**Problem to solve:**
None of the images should appear in your copy. Transcribe the data in full.

◇ ◇ ◇

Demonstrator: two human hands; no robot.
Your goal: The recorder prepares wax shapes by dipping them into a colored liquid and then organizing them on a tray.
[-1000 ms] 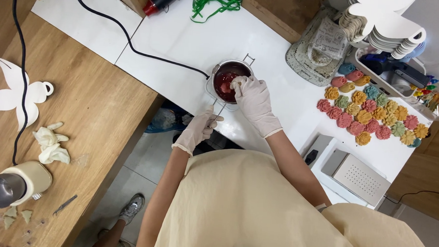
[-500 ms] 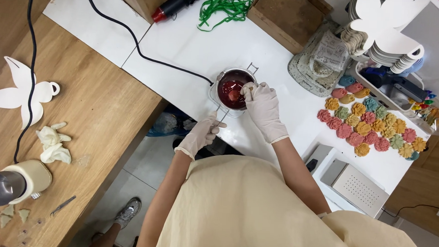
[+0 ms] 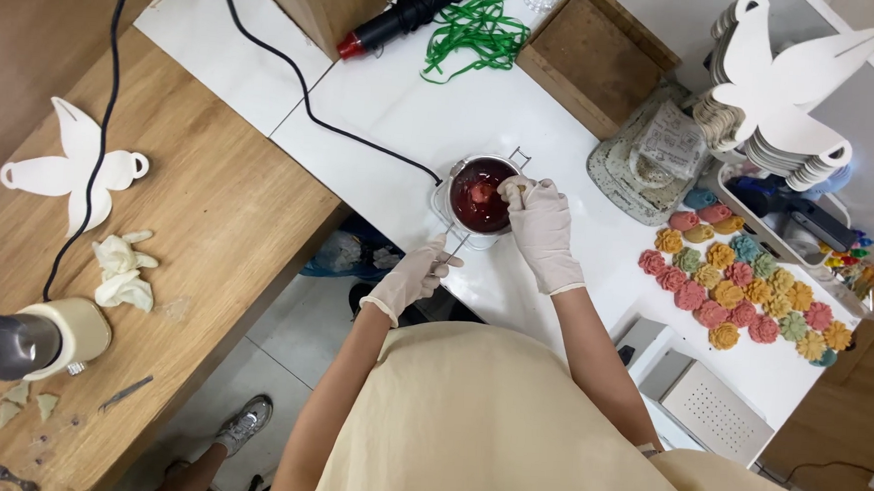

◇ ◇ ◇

**Written answer:**
Demonstrator: two human hands; no robot.
Your goal: The recorder prepares wax shapes by dipping them into a colored liquid and then organizing them on a tray.
[-1000 ms] 
[-500 ms] 
[+0 ms] 

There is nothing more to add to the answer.